__Exercise objective__: From the entries below, gather every line containing the string "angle".

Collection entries
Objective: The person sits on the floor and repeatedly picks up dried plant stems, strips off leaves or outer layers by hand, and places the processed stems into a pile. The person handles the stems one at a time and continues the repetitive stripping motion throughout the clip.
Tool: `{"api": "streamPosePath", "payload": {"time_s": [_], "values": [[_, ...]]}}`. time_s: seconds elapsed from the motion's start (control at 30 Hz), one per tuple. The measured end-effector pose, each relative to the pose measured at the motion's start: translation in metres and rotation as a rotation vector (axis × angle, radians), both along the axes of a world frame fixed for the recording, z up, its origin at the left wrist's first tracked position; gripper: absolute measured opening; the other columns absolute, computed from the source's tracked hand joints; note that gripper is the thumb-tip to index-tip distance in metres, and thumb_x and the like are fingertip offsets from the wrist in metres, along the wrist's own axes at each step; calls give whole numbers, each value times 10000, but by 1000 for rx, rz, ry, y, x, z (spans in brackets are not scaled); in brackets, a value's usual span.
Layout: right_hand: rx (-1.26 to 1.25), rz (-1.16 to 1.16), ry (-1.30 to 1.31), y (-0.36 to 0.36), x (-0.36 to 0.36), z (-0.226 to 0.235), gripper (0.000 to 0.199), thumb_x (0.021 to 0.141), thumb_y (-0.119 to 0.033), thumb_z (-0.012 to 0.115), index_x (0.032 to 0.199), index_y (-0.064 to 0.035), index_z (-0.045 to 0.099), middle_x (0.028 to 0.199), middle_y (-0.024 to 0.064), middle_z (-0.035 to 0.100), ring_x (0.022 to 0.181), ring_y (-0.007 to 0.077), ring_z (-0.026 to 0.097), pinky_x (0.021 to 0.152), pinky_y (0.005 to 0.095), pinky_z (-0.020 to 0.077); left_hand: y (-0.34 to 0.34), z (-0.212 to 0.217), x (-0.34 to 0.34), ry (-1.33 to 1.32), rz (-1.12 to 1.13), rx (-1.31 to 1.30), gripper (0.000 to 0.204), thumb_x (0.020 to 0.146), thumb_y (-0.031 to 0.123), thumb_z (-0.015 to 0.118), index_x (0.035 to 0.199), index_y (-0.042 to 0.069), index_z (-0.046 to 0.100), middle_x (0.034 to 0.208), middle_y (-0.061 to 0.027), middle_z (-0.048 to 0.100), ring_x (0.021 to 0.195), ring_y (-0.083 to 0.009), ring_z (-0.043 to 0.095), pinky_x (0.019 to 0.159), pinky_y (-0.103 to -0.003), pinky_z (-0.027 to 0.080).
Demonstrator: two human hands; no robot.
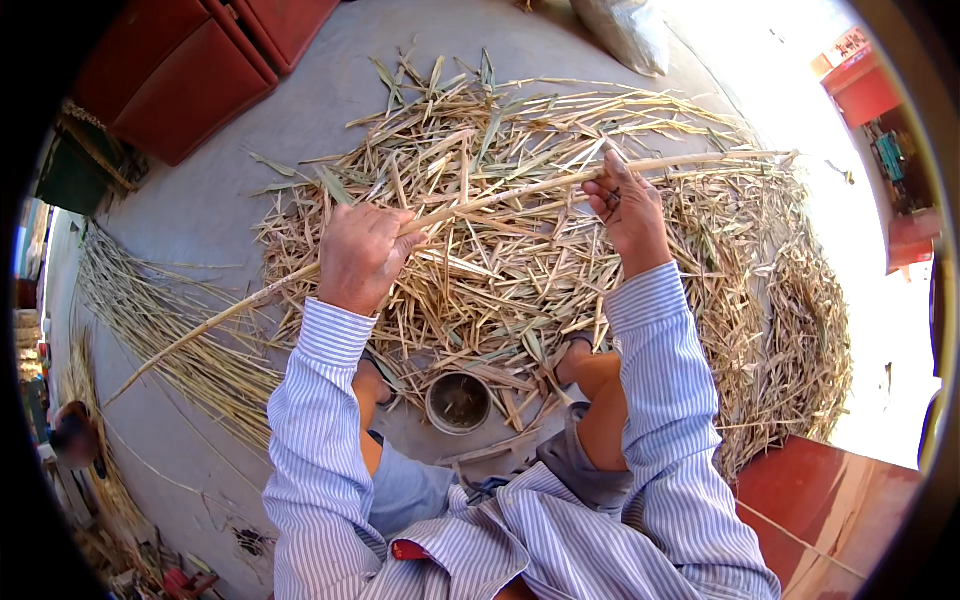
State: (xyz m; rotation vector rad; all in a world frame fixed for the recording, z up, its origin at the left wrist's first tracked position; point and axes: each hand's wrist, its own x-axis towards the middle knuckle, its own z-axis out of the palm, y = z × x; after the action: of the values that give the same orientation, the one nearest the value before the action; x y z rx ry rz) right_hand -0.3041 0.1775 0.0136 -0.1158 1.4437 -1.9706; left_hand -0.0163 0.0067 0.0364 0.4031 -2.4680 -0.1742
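A long pale reed stalk (500, 195) runs across the view from lower left to upper right. My left hand (362, 255) is closed around it near the middle. My right hand (628, 205) grips the same stalk further right, fingers curled over it. Both hands hover above a large heap of dry leaves and husk strips (520, 250) spread on the grey concrete floor (200, 200). My striped sleeves and bare knees show below.
A small round bowl (459, 402) sits on the floor between my feet. A bundle of stripped stalks (170, 320) lies at the left. Red doors (190, 70) stand at the upper left, a red step (830, 500) at the lower right, a sack (625, 30) at the top.
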Motion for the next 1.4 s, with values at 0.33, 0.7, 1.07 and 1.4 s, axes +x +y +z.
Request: {"api": "streamPosePath", "payload": {"time_s": [0.33, 0.7, 1.07, 1.4], "values": [[28, 56, 57, 2, -6, 2, 291, 895, -256, 696, 970, 9, 602, 817, 108, 680, 713, 162, 697, 538, 198, 569, 13, -8, 3, 321, 164, 1136, 181, 838, 190, 750, 881, 43, 655, 741, -58, 683, 661, -109, 618, 638, -247, 480], [-28, 149, 102, 16, -19, -1, 231, 916, -185, 664, 1036, 4, 608, 929, 133, 704, 780, 193, 704, 625, 245, 598, -36, -9, 32, -59, 424, -15, 379, 814, 385, 724, 958, 39, 664, 747, -100, 639, 731, -251, 608, 726, -405, 436], [-245, 222, 153, 12, -13, 3, 213, 943, -161, 617, 1074, 6, 610, 983, 151, 696, 859, 205, 696, 736, 286, 601, -16, -11, 11, -65, 40, 1221, 326, 828, 275, 766, 892, -36, 692, 736, -81, 689, 669, -114, 621, 630, -268, 496], [-357, 328, 345, 30, -17, 14, 177, 950, -136, 599, 1080, -16, 614, 1012, 166, 689, 901, 208, 692, 745, 297, 601, -54, -22, 30, -47, 536, 715, 382, 834, 375, 723, 884, -2, 677, 671, -85, 650, 638, -230, 626, 628, -365, 497]]}}
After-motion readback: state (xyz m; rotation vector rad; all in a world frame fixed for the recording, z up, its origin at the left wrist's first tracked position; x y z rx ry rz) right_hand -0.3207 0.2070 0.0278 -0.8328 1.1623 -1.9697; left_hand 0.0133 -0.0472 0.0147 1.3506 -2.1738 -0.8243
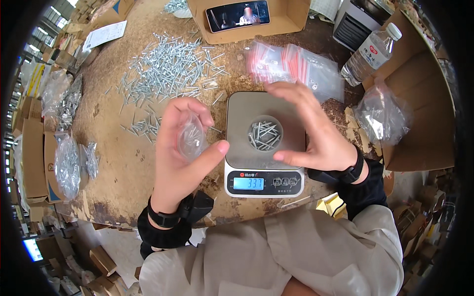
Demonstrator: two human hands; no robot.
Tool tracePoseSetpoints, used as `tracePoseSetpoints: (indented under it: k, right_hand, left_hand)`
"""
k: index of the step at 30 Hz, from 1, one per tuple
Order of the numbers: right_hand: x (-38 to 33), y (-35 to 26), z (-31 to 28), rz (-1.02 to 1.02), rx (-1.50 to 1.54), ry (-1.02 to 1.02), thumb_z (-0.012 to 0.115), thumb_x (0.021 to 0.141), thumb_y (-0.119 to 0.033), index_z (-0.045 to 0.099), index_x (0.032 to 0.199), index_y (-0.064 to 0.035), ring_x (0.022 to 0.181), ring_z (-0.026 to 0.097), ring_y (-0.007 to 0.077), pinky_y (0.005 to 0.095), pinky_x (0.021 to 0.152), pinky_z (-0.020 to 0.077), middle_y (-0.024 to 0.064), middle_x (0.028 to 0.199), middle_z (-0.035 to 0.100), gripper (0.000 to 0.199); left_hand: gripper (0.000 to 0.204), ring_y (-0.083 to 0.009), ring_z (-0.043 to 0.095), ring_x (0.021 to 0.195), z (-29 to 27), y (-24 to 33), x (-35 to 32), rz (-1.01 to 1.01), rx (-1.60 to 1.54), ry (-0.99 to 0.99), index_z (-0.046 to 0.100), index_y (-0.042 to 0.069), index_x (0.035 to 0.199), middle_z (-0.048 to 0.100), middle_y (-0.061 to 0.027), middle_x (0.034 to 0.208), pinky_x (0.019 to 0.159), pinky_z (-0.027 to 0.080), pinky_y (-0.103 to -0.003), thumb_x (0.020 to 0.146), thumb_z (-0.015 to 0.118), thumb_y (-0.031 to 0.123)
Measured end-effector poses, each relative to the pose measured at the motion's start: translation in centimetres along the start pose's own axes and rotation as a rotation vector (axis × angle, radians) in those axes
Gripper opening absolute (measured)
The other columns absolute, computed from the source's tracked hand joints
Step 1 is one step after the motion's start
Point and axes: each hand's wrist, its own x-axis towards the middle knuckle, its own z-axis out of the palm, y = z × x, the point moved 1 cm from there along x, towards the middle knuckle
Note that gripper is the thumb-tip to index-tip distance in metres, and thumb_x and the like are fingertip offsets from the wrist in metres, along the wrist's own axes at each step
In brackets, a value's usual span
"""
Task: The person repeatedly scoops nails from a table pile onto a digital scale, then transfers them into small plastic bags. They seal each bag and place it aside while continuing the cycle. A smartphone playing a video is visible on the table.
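My left hand [182,148] curls around a small clear plastic cup [191,140], its thumb and fingers about the rim. A few shiny pieces show inside it, too blurred to name. Just right of it, a kitchen scale [291,160] with a lit display stands near the table's front edge. On its metal plate sits a small round cup [265,133] with several silvery screws in it. Over the plate's right side my right hand [308,123] is open and holds nothing, thumb and fingers spread apart beside that cup.
Loose screws [168,66] lie heaped at the far left. Clear zip bags with red edges [296,69] are stacked behind the scale. A phone [238,16] leans in a cardboard box [291,22]. A water bottle [370,54] and a crumpled plastic bag [382,116] stand at right.
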Motion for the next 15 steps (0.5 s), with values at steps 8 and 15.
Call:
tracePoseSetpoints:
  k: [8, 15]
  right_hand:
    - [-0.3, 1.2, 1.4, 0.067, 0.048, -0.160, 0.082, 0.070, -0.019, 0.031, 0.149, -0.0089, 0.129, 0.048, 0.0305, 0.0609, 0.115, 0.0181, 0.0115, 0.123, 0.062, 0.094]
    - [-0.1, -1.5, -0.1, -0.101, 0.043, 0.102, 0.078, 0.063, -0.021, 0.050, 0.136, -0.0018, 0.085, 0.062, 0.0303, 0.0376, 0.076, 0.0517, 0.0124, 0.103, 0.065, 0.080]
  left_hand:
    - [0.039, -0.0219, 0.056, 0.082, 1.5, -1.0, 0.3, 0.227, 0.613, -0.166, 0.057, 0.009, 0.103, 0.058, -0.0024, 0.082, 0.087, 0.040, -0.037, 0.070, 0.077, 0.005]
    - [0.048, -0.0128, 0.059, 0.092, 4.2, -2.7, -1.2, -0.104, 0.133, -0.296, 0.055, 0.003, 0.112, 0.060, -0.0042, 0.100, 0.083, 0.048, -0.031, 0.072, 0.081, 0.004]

__Finished exercise__:
Tool: `{"api": "streamPosePath", "payload": {"time_s": [_], "values": [[_, ...]]}}`. time_s: seconds elapsed from the motion's start (control at 30 Hz), one per tuple. The measured end-effector pose, each relative to the pose measured at the motion's start: translation in metres and rotation as a rotation vector (axis × angle, radians), both along the axes of a world frame fixed for the recording, z up, its origin at the left wrist's first tracked position; gripper: absolute measured opening; the other columns absolute, computed from the source's tracked hand joints; note that gripper is the thumb-tip to index-tip distance in metres, and thumb_x and the like are fingertip offsets from the wrist in metres, along the wrist's own axes at each step; calls give whole numbers, each value times 10000, but by 1000 for rx, rz, ry, y, x, z (spans in brackets are not scaled); in brackets, a value's usual span.
Measured end-effector poses, each relative to the pose measured at the motion's start: translation in centimetres along the start pose's own axes and rotation as a rotation vector (axis × angle, radians) in those axes

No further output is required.